What to work on: Print the first line of the material below and each line after it, exactly as written, ending with the line that contains "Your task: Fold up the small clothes".
═════ Records to use
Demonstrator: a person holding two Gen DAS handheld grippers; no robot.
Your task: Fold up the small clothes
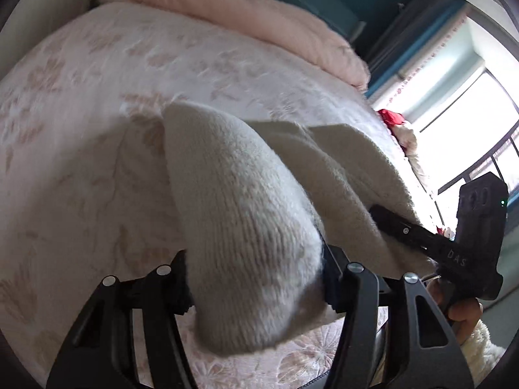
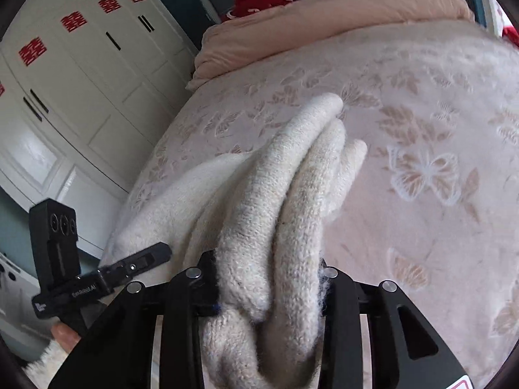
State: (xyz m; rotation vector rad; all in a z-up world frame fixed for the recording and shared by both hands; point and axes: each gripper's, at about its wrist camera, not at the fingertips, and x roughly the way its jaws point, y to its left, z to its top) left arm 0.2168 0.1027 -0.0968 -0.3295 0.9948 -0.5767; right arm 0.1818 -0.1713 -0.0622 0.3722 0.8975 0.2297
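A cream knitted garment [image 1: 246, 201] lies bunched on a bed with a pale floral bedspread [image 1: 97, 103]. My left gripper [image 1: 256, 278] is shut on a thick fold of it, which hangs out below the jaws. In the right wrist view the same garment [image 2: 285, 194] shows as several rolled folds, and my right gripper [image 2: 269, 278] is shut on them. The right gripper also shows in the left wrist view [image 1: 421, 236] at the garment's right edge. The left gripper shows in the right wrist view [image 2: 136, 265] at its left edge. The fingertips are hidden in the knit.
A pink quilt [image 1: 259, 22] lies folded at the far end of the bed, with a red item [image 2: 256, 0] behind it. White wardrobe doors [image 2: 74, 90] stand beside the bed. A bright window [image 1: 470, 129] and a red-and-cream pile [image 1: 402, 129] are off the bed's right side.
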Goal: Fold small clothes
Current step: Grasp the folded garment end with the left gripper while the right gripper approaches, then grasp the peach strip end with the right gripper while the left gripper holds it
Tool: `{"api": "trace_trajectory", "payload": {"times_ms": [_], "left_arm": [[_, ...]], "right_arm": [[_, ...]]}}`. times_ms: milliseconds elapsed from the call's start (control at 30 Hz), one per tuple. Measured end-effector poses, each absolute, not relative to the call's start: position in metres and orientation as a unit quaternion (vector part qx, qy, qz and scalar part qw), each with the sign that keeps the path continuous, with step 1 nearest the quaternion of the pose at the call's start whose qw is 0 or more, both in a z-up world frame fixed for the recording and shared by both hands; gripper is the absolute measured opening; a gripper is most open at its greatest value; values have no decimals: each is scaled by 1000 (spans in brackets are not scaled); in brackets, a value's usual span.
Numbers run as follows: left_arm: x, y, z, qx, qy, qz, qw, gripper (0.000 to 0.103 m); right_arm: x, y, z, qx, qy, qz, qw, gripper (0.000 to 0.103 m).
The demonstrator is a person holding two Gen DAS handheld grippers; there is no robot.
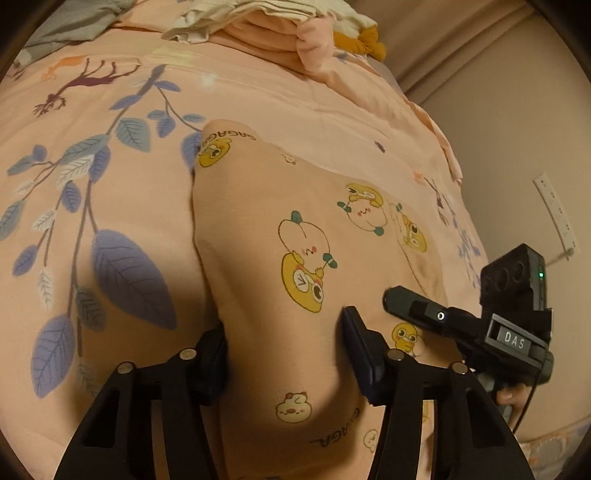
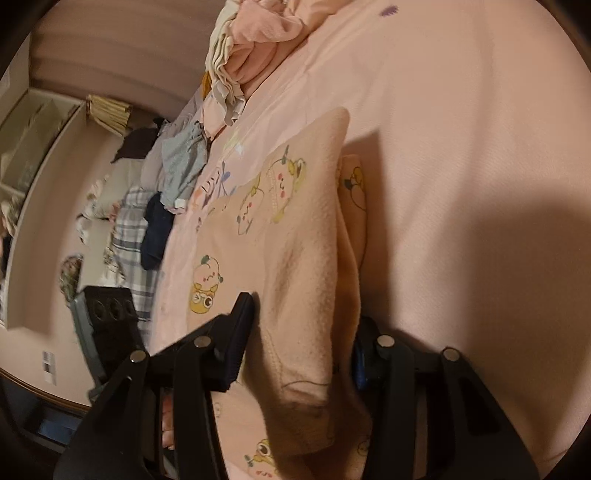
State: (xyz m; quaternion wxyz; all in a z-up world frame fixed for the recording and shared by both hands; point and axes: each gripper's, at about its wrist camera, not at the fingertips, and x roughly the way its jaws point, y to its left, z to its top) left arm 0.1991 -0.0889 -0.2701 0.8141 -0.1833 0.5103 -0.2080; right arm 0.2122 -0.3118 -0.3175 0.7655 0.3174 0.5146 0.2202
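Observation:
A small peach garment (image 1: 295, 229) printed with yellow ducks and peaches lies on the pink bedsheet (image 1: 92, 184). My left gripper (image 1: 284, 354) stands open, its two fingers on either side of a raised fold of the garment. My right gripper (image 2: 299, 350) is also open, straddling a folded-over flap of the same garment (image 2: 306, 229), whose fleecy inner side faces up. The right gripper also shows in the left wrist view (image 1: 436, 314), low at the right, resting on the garment's edge.
A pile of pink and cream clothes (image 1: 280, 29) lies at the far end of the bed, also in the right wrist view (image 2: 240, 55). Grey, navy and plaid clothes (image 2: 166, 192) lie along the bed's left edge. A wall with a power strip (image 1: 554, 210) stands at the right.

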Motion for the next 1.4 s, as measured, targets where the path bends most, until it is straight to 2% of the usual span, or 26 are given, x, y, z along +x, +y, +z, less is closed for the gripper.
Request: {"api": "trace_trajectory", "payload": {"times_ms": [100,200,1267,1400], "left_arm": [[197,-95,-269,-157,502,-198,827,53],[194,-99,-270,-142,496,-190,835,53],[191,-91,-270,-155,490,-187,837,53],[191,-90,-266,-161,486,-176,841,47]], "right_arm": [[213,-310,-319,303,512,208,776,36],[213,-305,-319,287,507,197,788,34],[213,-302,-321,285,502,197,793,30],[213,-302,-320,282,500,195,795,30]]}}
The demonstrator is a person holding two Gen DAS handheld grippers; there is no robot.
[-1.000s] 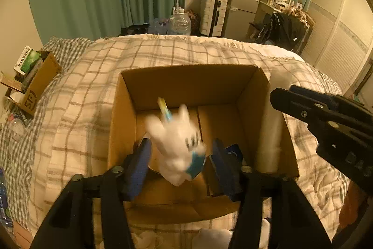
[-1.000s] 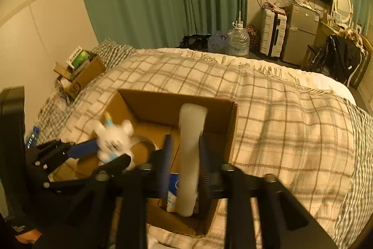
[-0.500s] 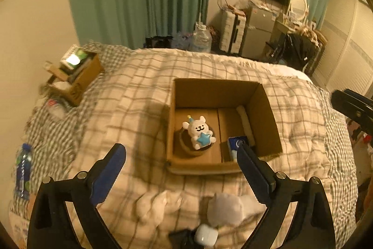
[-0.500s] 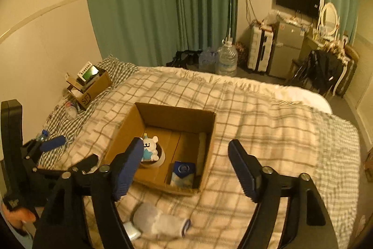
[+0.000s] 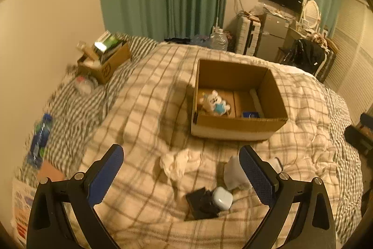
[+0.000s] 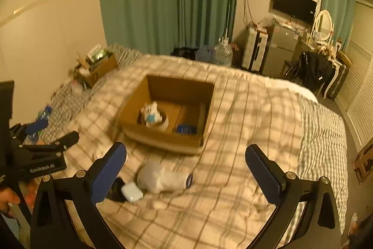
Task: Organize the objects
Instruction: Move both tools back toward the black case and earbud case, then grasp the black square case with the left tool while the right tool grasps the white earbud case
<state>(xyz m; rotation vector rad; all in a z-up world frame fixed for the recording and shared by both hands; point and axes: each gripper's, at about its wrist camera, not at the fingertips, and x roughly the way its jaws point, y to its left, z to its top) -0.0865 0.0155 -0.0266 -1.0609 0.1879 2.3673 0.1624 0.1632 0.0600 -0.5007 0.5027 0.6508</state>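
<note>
An open cardboard box (image 5: 235, 130) (image 6: 163, 140) sits on the plaid bed. Inside it are a white bear toy (image 5: 215, 102) (image 6: 152, 114), a blue packet (image 5: 250, 114) (image 6: 185, 128) and a white tube (image 5: 256, 102). On the blanket in front lie a crumpled white cloth (image 5: 179, 161), a white bottle (image 6: 163, 177) (image 5: 234, 173), a white earbud case (image 5: 222, 197) (image 6: 131, 191) and a black item (image 5: 201, 203). My left gripper (image 5: 180, 175) is open and empty above these. My right gripper (image 6: 185, 170) is open and empty over the bottle.
A smaller cardboard box (image 5: 105, 60) full of items and a blue water bottle (image 5: 39, 139) lie on the striped bedding at left. Green curtains, a large water jug (image 6: 222, 54), a suitcase and a fridge stand beyond the bed.
Both grippers let go of the bear toy and the white tube in the box, opened wide and pulled back and up from the box toward the loose items.
</note>
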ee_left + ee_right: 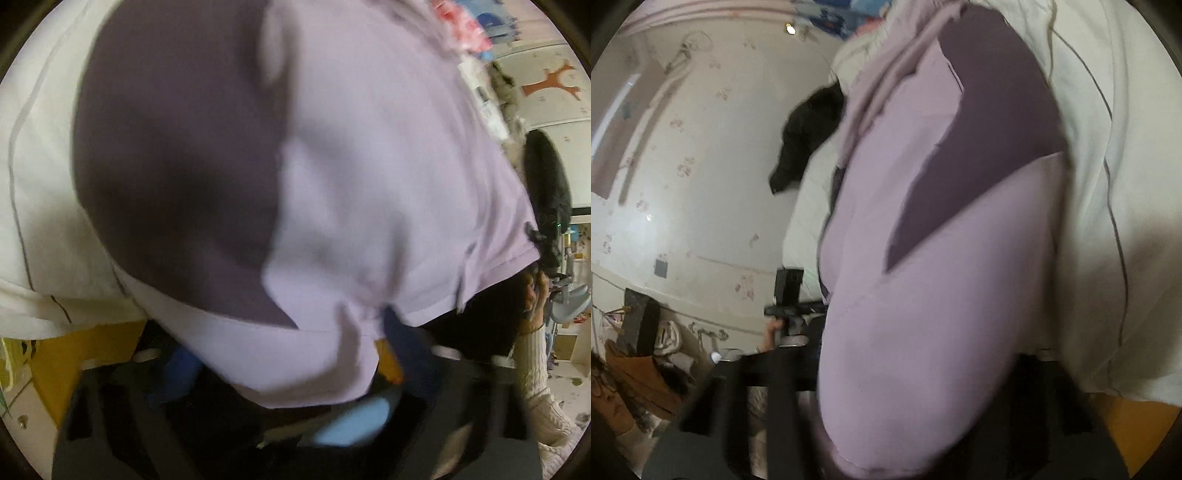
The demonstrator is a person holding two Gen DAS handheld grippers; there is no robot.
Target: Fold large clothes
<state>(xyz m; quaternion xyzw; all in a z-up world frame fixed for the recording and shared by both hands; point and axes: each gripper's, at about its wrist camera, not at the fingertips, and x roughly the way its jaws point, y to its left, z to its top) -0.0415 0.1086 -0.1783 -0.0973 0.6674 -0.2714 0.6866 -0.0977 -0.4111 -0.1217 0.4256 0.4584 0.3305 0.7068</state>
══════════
Response:
Demonstrator: a person holding two Gen DAS handheld grippers; no robot.
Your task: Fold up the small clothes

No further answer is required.